Effects of electrolyte type and concentration on the anodic oxidation of 4H-SiC (0001) in slurryless electrochemical mechanical polishing

Abstract

Slurryless electrochemical mechanical polishing (ECMP) is a promising polishing method for SiC wafers. To achieve a high polishing efficiency, low surface roughness, low cost, and low environmental load, the effects of the electrolyte type and concentration on the anodic oxidation and ECMP of the 4H-SiC (0001) surface were investigated. It is confirmed that the anodic oxidation rate is mainly affected by the conductivity but not the type of electrolyte, and the electric conductivity affects the oxidation current that determines the anodic oxidation rate and performance. The anodic oxidation rate of the SiC surface was restricted by the conductivity at low electrolyte concentrations, and the anodic oxidation rate increased with increasing electrolyte concentration in this stage. The anodic oxidation rate decreased with increasing electrolyte concentration after the conductivity exceeded ∼0.1 S/m, owing to the increasing resistance of the generated oxide layer.
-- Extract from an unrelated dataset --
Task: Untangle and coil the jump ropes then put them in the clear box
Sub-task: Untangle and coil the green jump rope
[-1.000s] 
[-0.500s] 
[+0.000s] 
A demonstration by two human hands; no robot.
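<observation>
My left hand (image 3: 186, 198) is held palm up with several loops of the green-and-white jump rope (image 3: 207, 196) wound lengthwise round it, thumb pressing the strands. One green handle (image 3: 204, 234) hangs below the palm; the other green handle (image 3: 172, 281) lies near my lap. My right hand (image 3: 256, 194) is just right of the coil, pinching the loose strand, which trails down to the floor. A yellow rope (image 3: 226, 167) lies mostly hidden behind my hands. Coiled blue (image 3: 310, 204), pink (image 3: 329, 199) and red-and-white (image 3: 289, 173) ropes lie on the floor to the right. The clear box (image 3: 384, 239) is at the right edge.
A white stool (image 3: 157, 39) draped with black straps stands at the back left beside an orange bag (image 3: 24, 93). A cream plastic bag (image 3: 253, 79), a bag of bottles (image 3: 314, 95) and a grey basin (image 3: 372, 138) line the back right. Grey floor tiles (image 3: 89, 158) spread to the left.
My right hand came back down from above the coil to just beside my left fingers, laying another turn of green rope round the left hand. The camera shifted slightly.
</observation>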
Overall, the anodic oxidation uniformity of the SiC surface increased with increasing electrolyte concentration owing to the increasing anodic oxidation current density. The changes in material removal rate of ECMP with increasing electrolyte concentration were consistent with those of the anodic oxidation rate, while the surface roughness obtained by ECMP always decreased with increasing electrolyte concentration. This study provides a new way to improve the performance of slurryless ECMP.